◆ Problem to work on
Note every line in the entries that contains the string "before", and copy it.

(Data extracts Opens)

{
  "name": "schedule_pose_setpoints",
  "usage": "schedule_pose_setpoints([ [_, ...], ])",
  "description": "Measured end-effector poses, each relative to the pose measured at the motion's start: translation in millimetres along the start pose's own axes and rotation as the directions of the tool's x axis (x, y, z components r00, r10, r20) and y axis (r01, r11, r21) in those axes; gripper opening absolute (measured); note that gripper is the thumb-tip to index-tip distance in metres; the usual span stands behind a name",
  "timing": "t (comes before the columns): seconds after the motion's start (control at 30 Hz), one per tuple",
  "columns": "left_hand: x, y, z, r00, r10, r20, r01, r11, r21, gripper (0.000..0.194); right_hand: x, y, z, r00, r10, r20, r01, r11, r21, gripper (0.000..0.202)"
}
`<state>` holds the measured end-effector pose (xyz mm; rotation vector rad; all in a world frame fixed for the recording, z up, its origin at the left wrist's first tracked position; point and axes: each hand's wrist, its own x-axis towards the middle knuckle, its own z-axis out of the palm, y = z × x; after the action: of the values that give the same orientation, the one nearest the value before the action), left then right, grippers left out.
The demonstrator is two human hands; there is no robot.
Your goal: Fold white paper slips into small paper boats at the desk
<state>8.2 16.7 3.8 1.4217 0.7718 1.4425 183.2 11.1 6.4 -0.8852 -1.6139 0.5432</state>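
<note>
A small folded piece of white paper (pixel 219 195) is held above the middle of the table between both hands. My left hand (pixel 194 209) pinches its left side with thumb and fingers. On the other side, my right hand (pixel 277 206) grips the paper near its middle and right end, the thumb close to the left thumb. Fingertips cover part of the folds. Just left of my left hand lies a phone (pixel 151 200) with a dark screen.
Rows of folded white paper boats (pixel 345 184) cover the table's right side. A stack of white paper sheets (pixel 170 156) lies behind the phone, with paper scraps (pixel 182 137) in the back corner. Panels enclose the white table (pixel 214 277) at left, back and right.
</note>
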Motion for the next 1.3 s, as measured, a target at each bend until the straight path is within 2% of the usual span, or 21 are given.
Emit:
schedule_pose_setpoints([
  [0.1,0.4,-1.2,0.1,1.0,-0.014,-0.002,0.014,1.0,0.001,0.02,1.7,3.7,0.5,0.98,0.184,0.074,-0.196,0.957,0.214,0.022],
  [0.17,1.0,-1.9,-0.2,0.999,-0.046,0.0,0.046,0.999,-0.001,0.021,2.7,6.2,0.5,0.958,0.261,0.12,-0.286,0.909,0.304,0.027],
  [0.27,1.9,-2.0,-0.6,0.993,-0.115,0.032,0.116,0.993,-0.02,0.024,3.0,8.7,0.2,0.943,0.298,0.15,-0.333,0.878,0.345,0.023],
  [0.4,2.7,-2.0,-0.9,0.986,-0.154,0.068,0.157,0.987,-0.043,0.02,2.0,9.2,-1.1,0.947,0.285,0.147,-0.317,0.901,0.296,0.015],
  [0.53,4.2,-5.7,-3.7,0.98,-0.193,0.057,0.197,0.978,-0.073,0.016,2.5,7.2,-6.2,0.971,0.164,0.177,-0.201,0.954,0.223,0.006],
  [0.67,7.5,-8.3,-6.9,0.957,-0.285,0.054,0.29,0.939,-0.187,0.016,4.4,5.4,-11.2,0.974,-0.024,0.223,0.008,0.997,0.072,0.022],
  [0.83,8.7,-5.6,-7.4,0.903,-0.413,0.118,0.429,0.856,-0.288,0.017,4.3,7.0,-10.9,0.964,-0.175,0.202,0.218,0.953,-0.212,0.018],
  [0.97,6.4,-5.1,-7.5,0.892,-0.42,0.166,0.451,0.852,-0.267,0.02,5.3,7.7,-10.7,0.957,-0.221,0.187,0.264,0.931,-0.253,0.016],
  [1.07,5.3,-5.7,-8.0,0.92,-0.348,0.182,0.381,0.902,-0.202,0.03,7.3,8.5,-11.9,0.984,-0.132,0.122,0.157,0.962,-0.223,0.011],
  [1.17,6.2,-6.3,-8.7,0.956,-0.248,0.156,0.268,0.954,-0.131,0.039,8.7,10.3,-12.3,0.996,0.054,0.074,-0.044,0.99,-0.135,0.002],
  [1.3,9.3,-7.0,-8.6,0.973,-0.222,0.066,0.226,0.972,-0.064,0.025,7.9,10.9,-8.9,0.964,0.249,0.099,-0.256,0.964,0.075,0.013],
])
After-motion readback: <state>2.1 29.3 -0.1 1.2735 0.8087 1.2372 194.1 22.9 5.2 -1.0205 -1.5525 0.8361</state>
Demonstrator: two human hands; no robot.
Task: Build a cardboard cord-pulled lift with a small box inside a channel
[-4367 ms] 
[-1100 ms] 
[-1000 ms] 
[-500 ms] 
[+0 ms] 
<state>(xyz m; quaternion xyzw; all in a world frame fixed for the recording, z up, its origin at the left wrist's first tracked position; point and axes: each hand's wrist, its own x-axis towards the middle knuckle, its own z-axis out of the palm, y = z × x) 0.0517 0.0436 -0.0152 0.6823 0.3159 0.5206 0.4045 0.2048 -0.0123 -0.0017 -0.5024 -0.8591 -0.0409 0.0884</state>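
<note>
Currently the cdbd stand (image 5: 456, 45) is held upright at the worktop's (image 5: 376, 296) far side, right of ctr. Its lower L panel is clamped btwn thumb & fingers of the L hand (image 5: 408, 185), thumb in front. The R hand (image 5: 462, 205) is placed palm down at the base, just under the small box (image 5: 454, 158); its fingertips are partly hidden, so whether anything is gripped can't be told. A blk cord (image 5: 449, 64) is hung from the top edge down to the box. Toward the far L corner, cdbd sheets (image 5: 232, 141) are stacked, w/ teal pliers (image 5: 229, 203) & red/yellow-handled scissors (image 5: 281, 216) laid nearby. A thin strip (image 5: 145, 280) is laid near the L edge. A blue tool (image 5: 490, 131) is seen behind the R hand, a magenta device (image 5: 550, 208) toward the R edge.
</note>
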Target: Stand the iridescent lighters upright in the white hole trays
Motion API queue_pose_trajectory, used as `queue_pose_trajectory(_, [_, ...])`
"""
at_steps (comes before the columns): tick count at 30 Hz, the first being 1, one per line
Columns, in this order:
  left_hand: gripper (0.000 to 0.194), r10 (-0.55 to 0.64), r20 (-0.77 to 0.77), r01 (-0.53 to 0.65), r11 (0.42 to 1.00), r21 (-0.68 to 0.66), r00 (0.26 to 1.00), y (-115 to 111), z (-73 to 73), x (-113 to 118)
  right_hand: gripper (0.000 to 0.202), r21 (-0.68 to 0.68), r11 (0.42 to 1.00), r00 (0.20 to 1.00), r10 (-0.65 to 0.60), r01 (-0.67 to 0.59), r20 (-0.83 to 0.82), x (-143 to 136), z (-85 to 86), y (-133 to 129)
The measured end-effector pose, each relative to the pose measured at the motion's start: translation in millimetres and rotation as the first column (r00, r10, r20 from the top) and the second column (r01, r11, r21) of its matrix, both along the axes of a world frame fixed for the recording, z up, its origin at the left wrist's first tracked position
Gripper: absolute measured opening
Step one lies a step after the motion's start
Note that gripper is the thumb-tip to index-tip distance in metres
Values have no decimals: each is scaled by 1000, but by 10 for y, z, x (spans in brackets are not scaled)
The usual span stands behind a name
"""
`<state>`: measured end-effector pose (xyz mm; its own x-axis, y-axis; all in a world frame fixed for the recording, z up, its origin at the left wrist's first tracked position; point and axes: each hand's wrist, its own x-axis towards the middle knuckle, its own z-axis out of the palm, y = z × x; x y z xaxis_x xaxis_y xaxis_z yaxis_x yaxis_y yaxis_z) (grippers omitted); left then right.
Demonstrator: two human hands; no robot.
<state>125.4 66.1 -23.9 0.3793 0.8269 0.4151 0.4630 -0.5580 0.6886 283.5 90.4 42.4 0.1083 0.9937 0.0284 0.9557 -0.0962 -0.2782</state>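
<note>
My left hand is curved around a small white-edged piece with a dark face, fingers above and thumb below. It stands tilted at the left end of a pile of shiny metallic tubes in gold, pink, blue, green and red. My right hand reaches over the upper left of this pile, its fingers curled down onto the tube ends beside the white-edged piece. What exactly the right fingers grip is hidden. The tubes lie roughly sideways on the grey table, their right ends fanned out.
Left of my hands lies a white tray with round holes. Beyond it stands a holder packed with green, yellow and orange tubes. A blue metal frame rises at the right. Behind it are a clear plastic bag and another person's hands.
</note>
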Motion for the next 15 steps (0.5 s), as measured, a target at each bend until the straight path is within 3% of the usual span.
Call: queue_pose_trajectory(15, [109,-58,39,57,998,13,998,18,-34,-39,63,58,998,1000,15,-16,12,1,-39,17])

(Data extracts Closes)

◆ Completed task
  "timing": "t (comes before the columns): seconds after the motion's start (control at 30 Hz), one per tuple",
`<state>` holds the measured end-effector pose (xyz mm; rotation vector rad; all in a world frame fixed for the recording, z up, its origin at the left wrist's first tracked position; point and axes: each hand's wrist, its own x-axis towards the middle knuckle, its own z-axis out of the palm, y = z × x; after the action: of the values that give the same orientation, the one nearest the value before the action), left then right, grippers left out.
at_steps (comes before the columns): tick count at 30 Hz, the first being 1, one per line

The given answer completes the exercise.